■ **TO DO**
Transcribe the entries exactly. Start at the top, stop after the line with "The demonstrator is", and omit every picture.

[Data items]
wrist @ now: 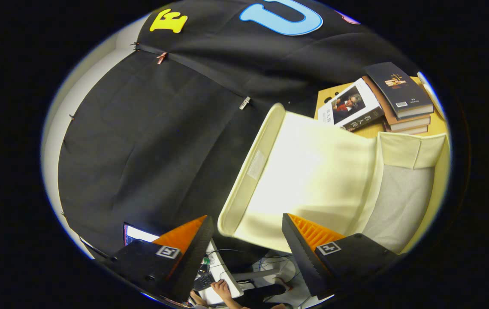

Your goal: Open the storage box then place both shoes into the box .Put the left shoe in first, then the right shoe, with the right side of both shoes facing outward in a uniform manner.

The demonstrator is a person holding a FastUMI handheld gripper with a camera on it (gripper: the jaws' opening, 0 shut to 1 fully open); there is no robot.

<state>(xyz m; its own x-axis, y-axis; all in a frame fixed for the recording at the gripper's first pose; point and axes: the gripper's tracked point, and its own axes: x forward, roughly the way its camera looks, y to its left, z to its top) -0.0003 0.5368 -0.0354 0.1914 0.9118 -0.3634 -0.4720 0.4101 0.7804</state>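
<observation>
In the gripper view, the gripper (244, 240) is seen with its fingers spread apart and nothing pressed between them. The raised lid (296, 171) of the cream storage box (403, 201) is found just ahead of the fingers, its lower corner between the tips. Stacked books (394, 103) are seen on a wooden table (369, 129) beyond the box. A person's hand (222, 288) is seen at a keyboard (203, 282) below the fingers.
</observation>
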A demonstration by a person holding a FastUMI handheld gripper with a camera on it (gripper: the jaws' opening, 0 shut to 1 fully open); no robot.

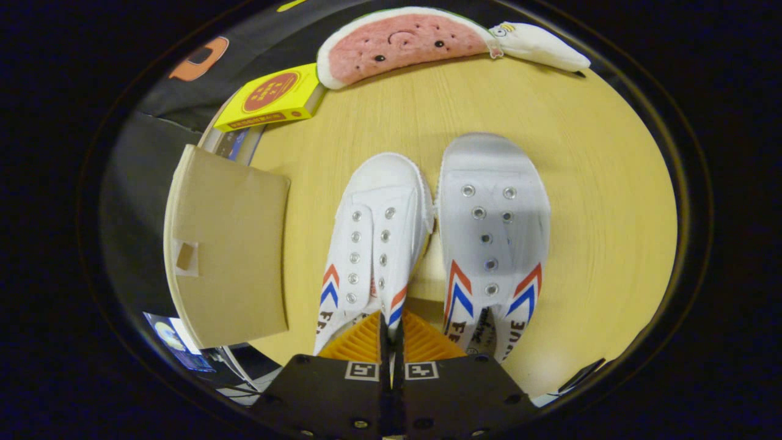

■ **SOLUTION TO THE PROBLEM**
wrist @ now: 

Your goal: Open the storage box then place both shoes into the box .Put the left shoe in first, then the right shoe, with the right side of both shoes facing outward in a uniform manner.

The demonstrator is a person holding a FastUMI handheld gripper with a camera on it (gripper: the jaws' opening, 0 shut to 1 fully open); there is no robot.

There is no more to add to the answer.